To be clear, many of us will have already been using Firefox in Wayland mode by default, if our distro enabled it.
E.g. Fedora Workstation has had Firefox in Wayland mode since Fedora 31
And it’s thanks to the work of those people that it has finally made it upstream, specially Fedora’s Martin Stránský (who has been doing tons of work on Firefox, including making Fedora the first distro to ship Firefox with VA-API enabled by default).
Silly question but does that include Fedora spins like the KDE spin? I think the last time I checked Firefox it still said it was running through XWayland (although that was a while ago)
Please educate me
What’s wayland?
According to https://wiki.archlinux.org/title/wayland
Wayland is a display server protocol. It is aimed to become the successor of the X Window System. You can find a comparison between Wayland and Xorg on Wikipedia.
A compositor. Wikipedia
Requires login. Any word on when it’s making in stable?
Updated the link, hopefully it works now. Weirdly enough I was sure the original link I shared didn’t require it
Potentially related, not sure: does anyone know how I can get touchscreen scrolling working in Firefox on a fresh Ubuntu 23.10 install? Currently it’s just selecting text and it’s driving me up the proverbial wall. Googling was unsuccessful.
Try
MOZ_USE_XINPUT2=1 firefox.Yep, dat werkte, dank!
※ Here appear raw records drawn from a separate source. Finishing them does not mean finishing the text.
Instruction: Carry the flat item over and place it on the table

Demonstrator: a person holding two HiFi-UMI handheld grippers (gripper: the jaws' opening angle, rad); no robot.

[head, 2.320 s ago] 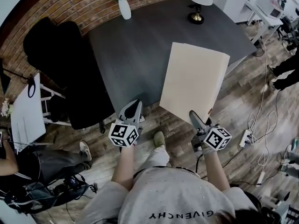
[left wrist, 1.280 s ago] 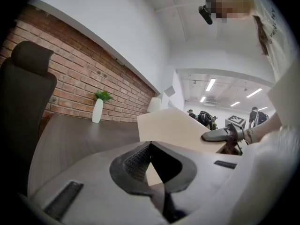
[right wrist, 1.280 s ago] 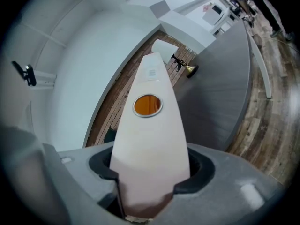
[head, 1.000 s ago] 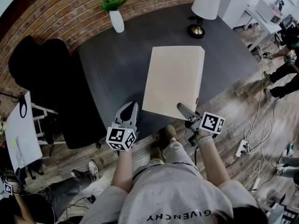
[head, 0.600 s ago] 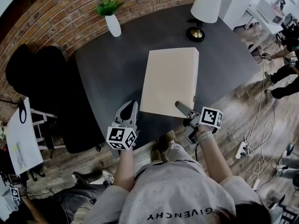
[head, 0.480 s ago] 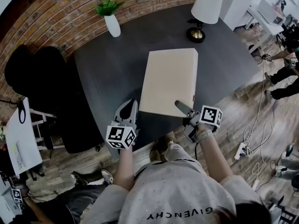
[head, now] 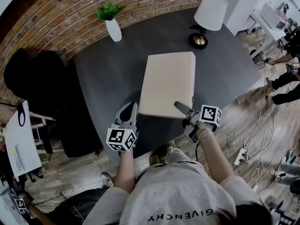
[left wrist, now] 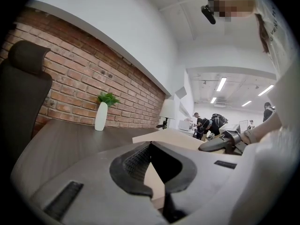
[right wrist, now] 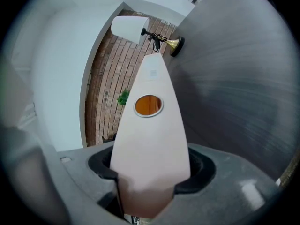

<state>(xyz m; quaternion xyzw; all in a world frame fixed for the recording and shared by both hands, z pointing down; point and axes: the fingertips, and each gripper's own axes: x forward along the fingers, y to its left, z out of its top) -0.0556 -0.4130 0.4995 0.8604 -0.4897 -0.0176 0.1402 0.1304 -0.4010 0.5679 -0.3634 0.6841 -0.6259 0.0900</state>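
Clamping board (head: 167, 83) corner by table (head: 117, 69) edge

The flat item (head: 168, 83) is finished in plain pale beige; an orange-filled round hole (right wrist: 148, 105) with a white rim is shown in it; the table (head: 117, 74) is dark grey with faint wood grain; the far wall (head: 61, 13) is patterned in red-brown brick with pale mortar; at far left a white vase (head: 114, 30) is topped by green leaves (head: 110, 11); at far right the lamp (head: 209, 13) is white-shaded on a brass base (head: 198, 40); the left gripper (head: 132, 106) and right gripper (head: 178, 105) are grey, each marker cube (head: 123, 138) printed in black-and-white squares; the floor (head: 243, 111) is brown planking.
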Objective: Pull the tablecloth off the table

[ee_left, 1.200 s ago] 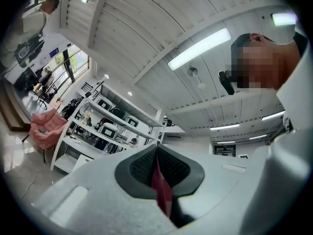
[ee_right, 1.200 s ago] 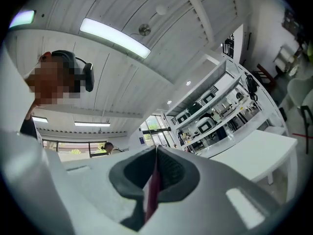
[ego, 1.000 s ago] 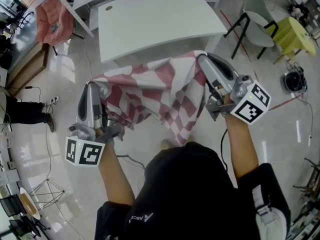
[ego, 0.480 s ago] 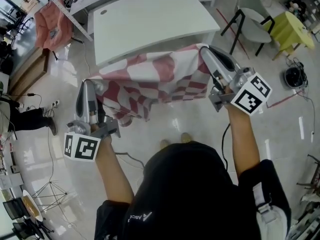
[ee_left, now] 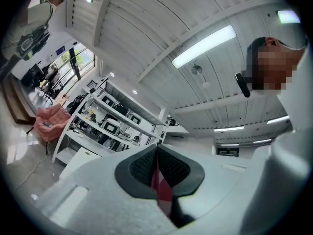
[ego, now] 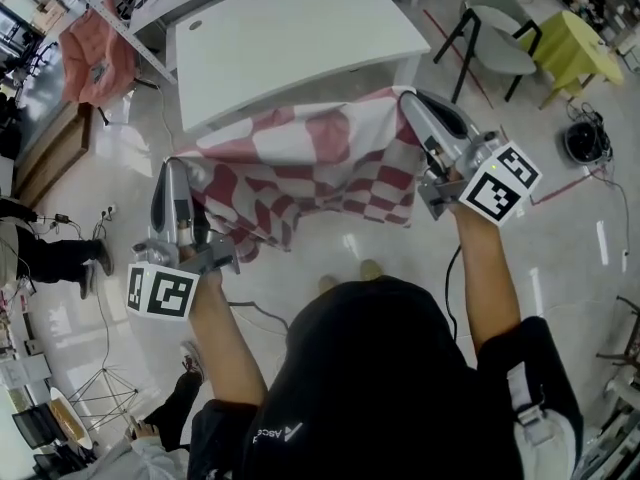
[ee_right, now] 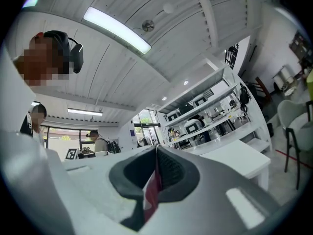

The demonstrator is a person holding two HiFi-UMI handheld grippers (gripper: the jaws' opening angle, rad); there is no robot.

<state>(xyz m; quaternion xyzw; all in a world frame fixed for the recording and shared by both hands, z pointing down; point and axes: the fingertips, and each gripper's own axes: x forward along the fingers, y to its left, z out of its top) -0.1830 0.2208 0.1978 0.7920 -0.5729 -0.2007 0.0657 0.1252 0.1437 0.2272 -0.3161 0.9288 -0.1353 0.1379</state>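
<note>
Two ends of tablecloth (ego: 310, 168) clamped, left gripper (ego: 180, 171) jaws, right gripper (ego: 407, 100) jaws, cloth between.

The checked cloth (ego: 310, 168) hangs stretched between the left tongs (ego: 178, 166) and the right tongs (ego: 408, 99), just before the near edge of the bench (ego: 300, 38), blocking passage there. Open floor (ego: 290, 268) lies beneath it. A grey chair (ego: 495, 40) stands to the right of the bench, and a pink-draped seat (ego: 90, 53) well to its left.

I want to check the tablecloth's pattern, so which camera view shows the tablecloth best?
The head view: the red-and-white checked tablecloth hangs spread between the left hand-held gripper and right hand-held gripper, in front of the table. Each gripper view shows only a thin red sliver pinched between shut jaws.
</note>
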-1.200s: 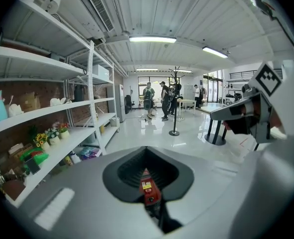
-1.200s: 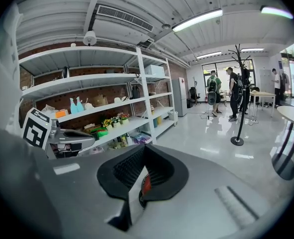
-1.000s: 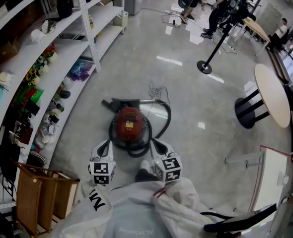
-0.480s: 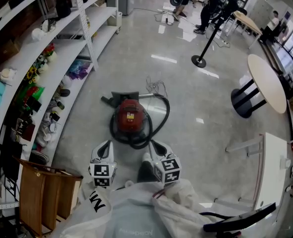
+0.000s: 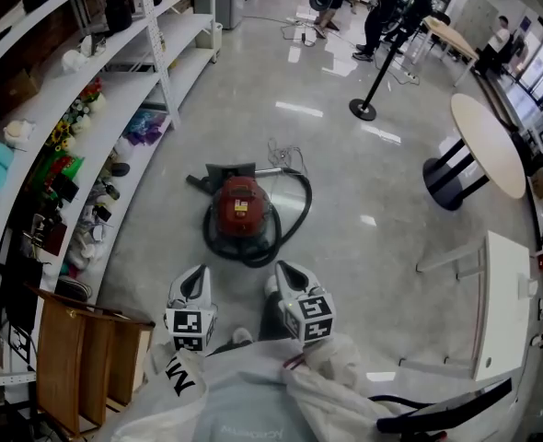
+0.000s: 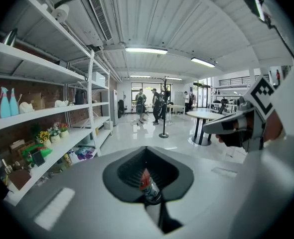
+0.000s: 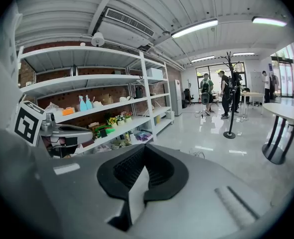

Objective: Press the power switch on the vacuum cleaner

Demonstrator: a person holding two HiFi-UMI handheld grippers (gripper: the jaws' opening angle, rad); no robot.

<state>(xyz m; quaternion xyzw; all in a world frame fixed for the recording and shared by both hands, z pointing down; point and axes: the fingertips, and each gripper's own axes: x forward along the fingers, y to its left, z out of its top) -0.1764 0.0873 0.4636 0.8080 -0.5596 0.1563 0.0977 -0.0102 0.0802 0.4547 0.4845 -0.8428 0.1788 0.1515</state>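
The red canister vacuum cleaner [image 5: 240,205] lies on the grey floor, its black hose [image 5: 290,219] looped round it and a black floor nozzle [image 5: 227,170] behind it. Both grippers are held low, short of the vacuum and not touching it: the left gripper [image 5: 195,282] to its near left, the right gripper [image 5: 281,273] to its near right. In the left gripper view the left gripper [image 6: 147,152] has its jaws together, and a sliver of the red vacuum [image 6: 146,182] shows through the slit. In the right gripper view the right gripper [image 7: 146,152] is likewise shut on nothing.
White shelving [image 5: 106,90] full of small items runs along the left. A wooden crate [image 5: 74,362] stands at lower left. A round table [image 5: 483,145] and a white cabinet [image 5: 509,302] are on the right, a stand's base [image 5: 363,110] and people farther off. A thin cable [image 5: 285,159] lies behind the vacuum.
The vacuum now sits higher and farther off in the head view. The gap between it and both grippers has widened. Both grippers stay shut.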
Maf dat dat niet standaard is.
Not sure if Firefox supports that… For what I remember, PostmarketOS, Ubuntu touch and other mobile linux distros actually patch Firefox for allowing that behaviour
Huzzah!
Removed by mod
Wayland does not work properly on NVidia hardware
That’s a feature, stop buying hardware from vendors that treat GNU/Linux and *BSD users as second-class citizens and locks them into proprietary drivers.
Wayland is biased toward Linux and breaks BSD
Seems to work just fine on FreeBSD.
Wayland breaks games
Games are developed for X11. And if you run a game on Wayland, performance is subpar due to things like forced vsync. Only recently, some Wayland implementations (like KDE KWin) let you disable that.
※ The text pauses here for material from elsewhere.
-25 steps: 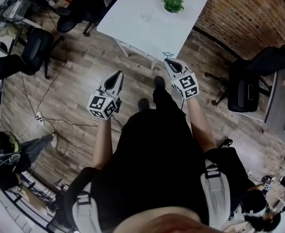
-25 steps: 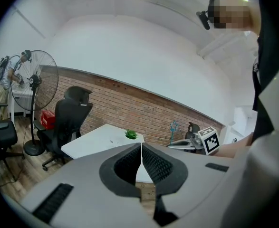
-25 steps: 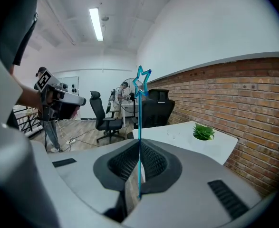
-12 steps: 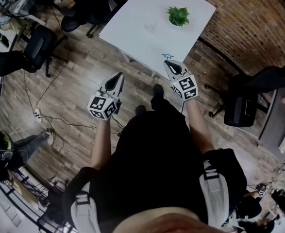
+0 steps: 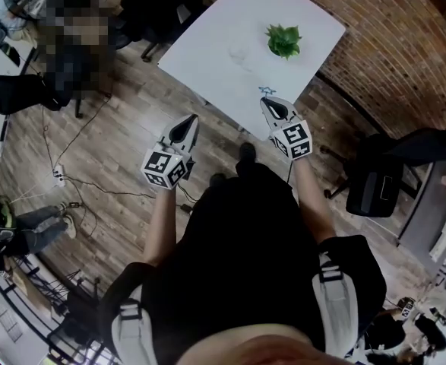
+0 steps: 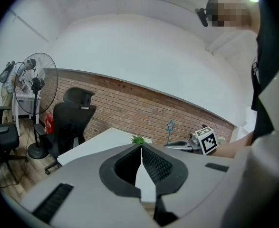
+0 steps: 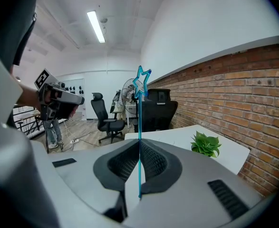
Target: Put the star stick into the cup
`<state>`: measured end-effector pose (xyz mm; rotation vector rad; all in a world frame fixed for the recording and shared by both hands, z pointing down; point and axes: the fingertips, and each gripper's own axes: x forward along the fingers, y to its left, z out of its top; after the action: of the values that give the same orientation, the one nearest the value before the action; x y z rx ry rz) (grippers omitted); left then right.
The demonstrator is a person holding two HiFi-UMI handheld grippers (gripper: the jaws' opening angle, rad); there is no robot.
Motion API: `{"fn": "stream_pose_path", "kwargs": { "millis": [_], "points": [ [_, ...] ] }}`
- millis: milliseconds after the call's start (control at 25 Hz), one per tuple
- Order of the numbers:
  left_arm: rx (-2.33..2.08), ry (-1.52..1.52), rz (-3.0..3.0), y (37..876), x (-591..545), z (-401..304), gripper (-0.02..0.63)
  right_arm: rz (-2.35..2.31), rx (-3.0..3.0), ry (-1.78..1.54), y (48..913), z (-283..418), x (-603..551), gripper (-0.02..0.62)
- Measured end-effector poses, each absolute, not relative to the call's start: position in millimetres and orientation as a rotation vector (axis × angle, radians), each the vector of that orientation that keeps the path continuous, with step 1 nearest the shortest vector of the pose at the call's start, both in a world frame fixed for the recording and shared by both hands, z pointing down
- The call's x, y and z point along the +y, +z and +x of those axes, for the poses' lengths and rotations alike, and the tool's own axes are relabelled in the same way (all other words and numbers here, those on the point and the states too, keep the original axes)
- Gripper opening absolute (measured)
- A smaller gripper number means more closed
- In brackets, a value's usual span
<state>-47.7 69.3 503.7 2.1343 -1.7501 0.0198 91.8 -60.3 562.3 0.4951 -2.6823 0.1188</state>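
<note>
Blue star stick (image 7: 140,113) stands upright, star uppermost, in right claw (image 7: 139,144).

No words, numbers or brand names can be read anywhere in these views. The only printed marks are black-and-white square code patterns on the rear of the left tool (image 5: 190,119) and the rear of the right tool (image 5: 265,100). They carry no legible letters or digits.
</note>
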Motion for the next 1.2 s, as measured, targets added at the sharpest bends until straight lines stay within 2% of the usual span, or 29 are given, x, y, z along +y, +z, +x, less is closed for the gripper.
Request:
{"fn": "stream_pose_path", "kwargs": {
  "millis": [760, 1200],
  "points": [
    [-1.984, -0.014, 1.939, 502, 21, -53, 0.025, 0.227, -2.703, 0.061, 575, 69, -137, 0.003],
    [-1.975, 0.000, 1.965, 500, -17, -44, 0.025, 0.199, -2.707, 0.056, 574, 68, -166, 0.002]
  ]
}}
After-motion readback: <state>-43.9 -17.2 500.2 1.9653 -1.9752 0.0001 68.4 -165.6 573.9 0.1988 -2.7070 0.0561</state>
Gaming performance is actually better on Wayland.
deleted by creator
I suppose it explains why people have a bad attitude about Wayland when tools providing useful functionality are described as trojans.
X11 can (…mostly…) have great security by just providing a suitable X Security module to it. It just seems it wasn’t considered that big of an issue that anyone bothered. Nokia Maemo/Meego used to rock such a module.
deleted by creator
By that logic, is the compositor working any different than a trojan? Is there really a difference?
The Wayland compositor is always capturing all your keyboard and mouse as well. No permissions asked. Pretty sus.